China’s external surpluses are problematic

While this dynamic can temporarily work, if prolonged, it could become an existential threat to China’s trading partners’ manufacturing ambitions. The modest (though uneven) decrease in China’s external imbalances that characterized the second half of the last decade has more than reversed. Despite stated intentions to reorient the economy towards domestic demand, there is no compelling evidence that this is occurring. Instead, the data suggests a geographical redistribution of a growing imbalance across a wider group of economies (Figure 3).

Figure 4: China's trade balance with select trading partners

Figure 4: China's trade balance with select trading partners

Is Europe the next front?

While China’s trade surplus with the US has indeed shrunk greatly in recent years, its trade surplus with the Eurozone has more than doubled since 2020 (from USD 95 bn to 216 bn).
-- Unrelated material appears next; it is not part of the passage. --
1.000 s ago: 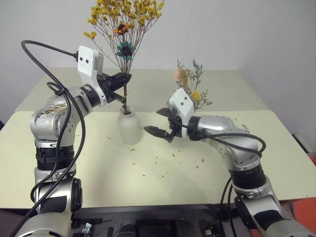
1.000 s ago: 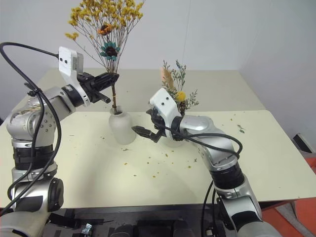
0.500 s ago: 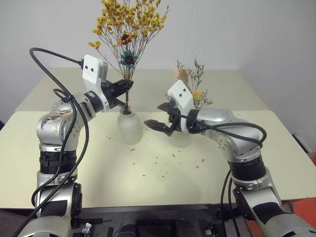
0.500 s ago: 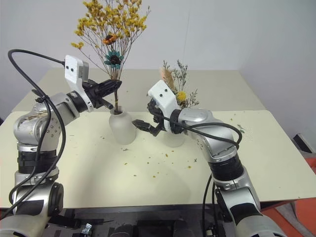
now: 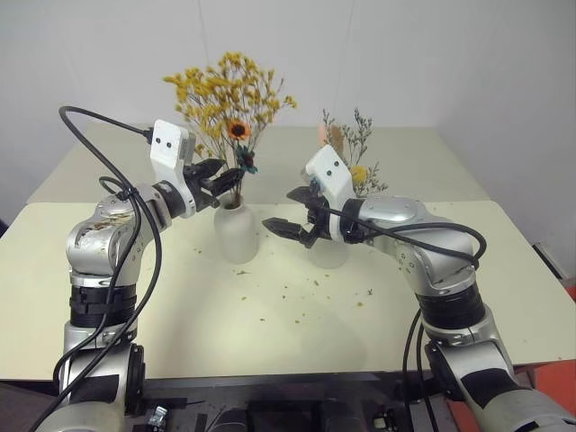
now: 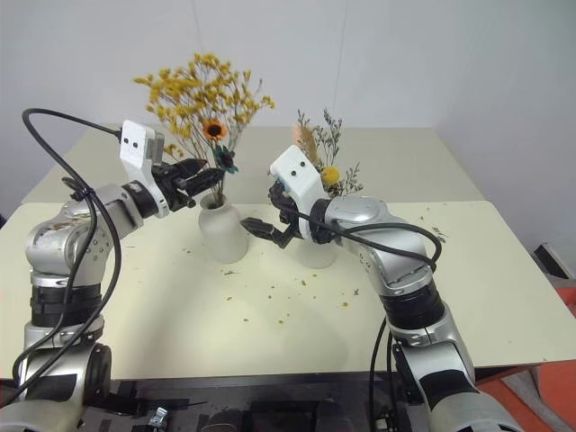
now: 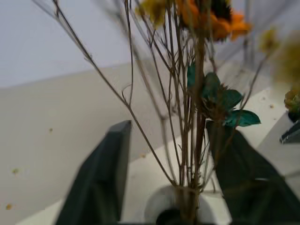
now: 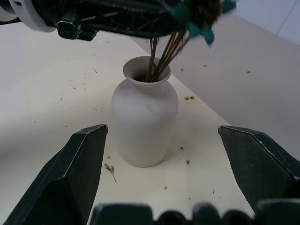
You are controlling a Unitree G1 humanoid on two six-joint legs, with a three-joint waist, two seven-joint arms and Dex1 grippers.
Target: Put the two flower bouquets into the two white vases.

The relative shift is even starker. In 2020, China’s trade surplus with the US was more than three times the size of its surplus with the Eurozone; by 2022, it was roughly twice as large. Last year, it was just 30% larger.

This is an extraordinary shift that does not appear to receive sufficient attention in European capitals, nor, for that matter, in many other capitals around the world.

On current trends, an EU–China trade war seems only a matter of time, though it may still take a while to snowball. Geopolitical fracturing means more reliance on domestic/regional demand everywhere. The US is a more closed economy than a decade ago, and Europe will have to follow suit.